→ Exercise material:
====================
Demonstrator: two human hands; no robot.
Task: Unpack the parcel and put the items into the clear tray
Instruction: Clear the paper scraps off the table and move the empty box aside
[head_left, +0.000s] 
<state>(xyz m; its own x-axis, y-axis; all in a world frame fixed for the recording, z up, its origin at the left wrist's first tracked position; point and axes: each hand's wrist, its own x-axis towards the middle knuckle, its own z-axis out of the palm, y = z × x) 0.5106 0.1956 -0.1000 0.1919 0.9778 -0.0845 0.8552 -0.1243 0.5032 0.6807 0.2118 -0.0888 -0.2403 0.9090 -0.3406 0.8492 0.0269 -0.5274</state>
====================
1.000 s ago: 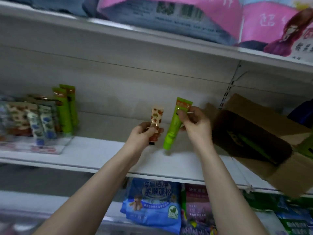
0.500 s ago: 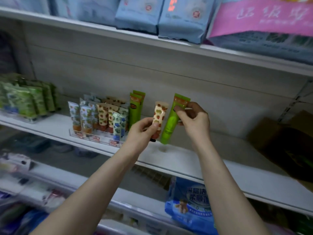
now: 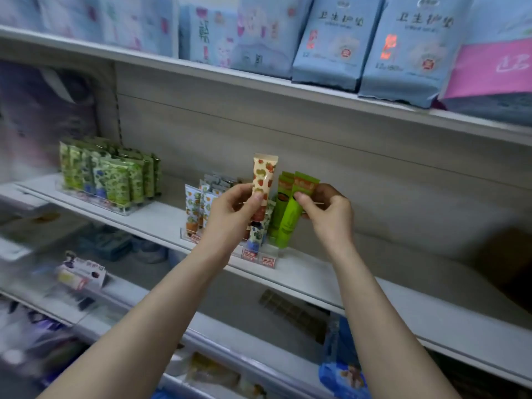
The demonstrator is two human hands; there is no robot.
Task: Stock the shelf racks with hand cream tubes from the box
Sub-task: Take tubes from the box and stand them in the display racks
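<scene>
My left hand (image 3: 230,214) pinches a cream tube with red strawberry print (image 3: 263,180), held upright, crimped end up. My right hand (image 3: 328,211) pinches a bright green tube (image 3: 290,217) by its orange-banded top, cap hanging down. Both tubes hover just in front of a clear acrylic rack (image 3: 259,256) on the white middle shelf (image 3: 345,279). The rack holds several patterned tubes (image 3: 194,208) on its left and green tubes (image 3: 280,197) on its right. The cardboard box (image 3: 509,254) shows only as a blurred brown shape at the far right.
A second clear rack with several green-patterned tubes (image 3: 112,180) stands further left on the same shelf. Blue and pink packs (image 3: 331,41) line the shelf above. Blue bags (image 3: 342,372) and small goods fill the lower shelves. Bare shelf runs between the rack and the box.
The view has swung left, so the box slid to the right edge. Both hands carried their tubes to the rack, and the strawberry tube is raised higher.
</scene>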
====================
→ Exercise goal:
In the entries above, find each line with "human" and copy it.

→ Written reply:
Demonstrator: two human hands; no robot.
The demonstrator is two human hands; there is no robot.

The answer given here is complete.